6. Pädagogische Maßnahmen
Das Institut ist berechtigt, aus pädagogischen und erzieherischen Gründen Maßnahmen zur Erhaltung der Kursdisziplin zu ergreifen. Stört der Kursteilnehmer den Unterricht oder fügt er sich nicht in die sozialen Gefüge der Kursgruppe ein, so wird das Institut mit den Erziehungsberechtigten ein erläuterndes Gespräch führen. Nach Gesprächsdurchführung und erneuten Störungen ist das Institut berechtigt, vorübergehend den Teilnehmer von der Kursteilnahme auszuschließen und/oder einen anderen Kurs anzubieten, soweit dies pädagogisch als zulässig erscheint.

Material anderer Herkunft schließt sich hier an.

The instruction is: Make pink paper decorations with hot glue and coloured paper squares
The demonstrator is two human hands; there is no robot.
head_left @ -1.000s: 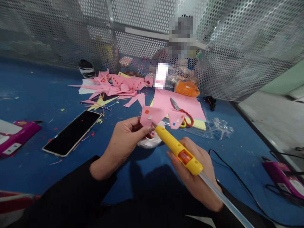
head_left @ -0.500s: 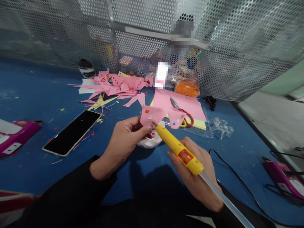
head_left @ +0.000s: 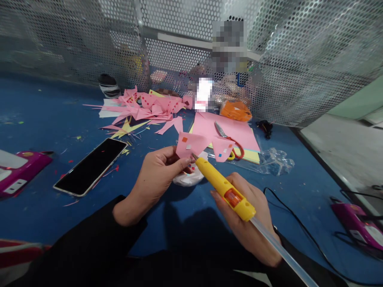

Auch bei einem anteiligen oder gänzlichen Ausschluss wegen überwiegender Störung des Kursteilnehmers bleibt die Vergütungspflicht hiervon unberührt.
7. Versicherung
Der Vertragspartner verpflichtet sich, dauerhaft während der Vertragslaufzeit eine Haftpflichtversicherung für den Kursteilnehmer abzuschließen und die Versicherungspolice dem Institut in Kopie vorzulegen.
8. Haftung
Das Institut haftet für seine Mitarbeiter, Erfüllungs- und Verrichtungsgehilfen auf Schadensersatz höhenmäßig unbegrenzt auch für leichte Fahrlässigkeit bei Verletzung von Leben, Körper oder Gesundheit von Personen. Darüber hinaus haftet das Institut nur in folgendem Umfang: Der Vertragspartner hat dem Institut zur Beseitigung der Pflichtverletzung eine angemessene Nacherfüllungsfrist zu gewähren, die drei Wochen nicht unterschreiten darf. Erst nach erfolglosem Ablauf der Nacherfüllungsfrist kann der Vertragspartner vom Vertrag zurücktreten und/oder Schadensersatz verlangen.
Verletzt das Institut eine vertragswesentliche Pflicht, also eine solche, ohne deren Einhaltung der Vertragszweck nicht erfüllt werden könnte, haftet das Institut auch in Fällen des Vorsatzes, der groben Fahrlässigkeit und der leichten Fahrlässigkeit. In diesen Fällen ist der Schaden aber auf den vertragstypischen vorhersehbaren Schaden begrenzt. Insgesamt ist die Schadenshöhe begrenzt auf 2,5 Mio. € bei Personenschäden, auf 2,5 Mio. € bei Sachschäden und bei reinen Vermögensschäden auf 100.000,00 € pro Schadensfall, insgesamt ist für dieses Vertragsverhältnis die Schadensersatzhöhe begrenzt. Die Schadensfälle sind 2-fach maximiert (pro Jahr höchstens das Doppelte der Schadenshöhe). Die Haftung wegen Arglist nach dem Produkthaftungsgesetz bleibt unberührt.
Aus Gründen der Lesbarkeit wird auf die geschlechtsneutrale Differenzierung, z. B. Teilnehmer/In, verzichtet. Entsprechende Begriffe gelten im Sinne der Gleichbehandlung grundsätzlich für beide Geschlechter.